Country updates - Israel & the Occupied Palestinian Territories
Latest update: 31 December 2013
The human rights situation in Israel and the OPTs has remained largely unchanged during the last three months.
The UK welcomed Israel’s participation in the Universal Periodic Review (UPR) on 29 October. The UK strongly supports the UPR as a vital international mechanism to review human rights performance. Further information, including the UK’s contributions, can be found here.

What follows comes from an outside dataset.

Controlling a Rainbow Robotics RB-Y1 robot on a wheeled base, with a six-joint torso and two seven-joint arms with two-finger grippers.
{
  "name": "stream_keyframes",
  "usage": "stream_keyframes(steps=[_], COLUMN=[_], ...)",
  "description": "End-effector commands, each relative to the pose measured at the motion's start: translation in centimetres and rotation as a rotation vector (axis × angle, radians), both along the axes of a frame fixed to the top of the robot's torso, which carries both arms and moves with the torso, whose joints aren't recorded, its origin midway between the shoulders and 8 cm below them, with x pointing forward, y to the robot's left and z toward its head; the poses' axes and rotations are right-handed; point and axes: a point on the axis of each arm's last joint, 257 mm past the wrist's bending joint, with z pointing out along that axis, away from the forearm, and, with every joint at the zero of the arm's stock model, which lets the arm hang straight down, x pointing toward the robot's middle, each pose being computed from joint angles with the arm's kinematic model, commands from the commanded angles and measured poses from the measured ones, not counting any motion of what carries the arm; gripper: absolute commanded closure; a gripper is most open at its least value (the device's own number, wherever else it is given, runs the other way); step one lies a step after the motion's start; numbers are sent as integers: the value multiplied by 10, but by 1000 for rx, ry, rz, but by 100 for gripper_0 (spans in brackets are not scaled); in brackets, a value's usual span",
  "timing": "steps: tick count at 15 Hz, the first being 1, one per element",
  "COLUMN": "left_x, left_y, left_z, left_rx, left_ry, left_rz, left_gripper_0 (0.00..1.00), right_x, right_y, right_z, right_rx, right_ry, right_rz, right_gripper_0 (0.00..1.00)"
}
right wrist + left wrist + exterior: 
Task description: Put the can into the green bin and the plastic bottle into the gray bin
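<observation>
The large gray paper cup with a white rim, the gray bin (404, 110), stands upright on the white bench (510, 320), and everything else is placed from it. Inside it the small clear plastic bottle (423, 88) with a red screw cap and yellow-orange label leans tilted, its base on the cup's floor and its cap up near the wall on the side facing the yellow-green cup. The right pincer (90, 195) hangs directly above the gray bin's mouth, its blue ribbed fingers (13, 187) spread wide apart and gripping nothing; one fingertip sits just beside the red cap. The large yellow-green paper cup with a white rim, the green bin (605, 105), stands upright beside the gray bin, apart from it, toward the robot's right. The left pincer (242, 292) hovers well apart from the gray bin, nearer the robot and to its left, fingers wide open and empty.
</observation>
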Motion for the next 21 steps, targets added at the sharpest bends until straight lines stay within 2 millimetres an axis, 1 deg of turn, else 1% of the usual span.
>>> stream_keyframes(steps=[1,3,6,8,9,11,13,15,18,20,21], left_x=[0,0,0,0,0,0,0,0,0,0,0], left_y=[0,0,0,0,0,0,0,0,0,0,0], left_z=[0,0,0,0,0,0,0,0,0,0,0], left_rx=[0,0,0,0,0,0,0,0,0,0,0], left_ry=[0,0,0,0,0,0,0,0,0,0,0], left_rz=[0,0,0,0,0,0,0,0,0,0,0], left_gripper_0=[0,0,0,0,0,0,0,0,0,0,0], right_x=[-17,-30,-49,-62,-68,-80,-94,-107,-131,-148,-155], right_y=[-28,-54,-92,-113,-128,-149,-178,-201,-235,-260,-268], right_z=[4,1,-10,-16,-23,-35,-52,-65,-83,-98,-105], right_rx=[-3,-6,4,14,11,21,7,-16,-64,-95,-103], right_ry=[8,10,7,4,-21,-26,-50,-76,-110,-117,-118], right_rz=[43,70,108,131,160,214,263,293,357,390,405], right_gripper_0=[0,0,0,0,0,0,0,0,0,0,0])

The Knesset (the legislative branch of the Israeli government) continued its discussion of the Prawer-Begin bill relating to Bedouin communities in the Negev. The Bill was the subject of public protests in Israel and a number of countries on 30 November. The British Embassy in Tel Aviv has raised our concerns about the Bill and any forced relocation of Bedouin communities.
East Jerusalem and the West Bank
The UK continues to have serious human rights concerns relating to the Israeli occupation of the OPTs.
We continued to discuss our concerns over treatment of Palestinian children in the Israeli military justice system with the Israeli authorities. The NGO Defence for Children International assess that 173 children were held in Israeli detention at the end of November.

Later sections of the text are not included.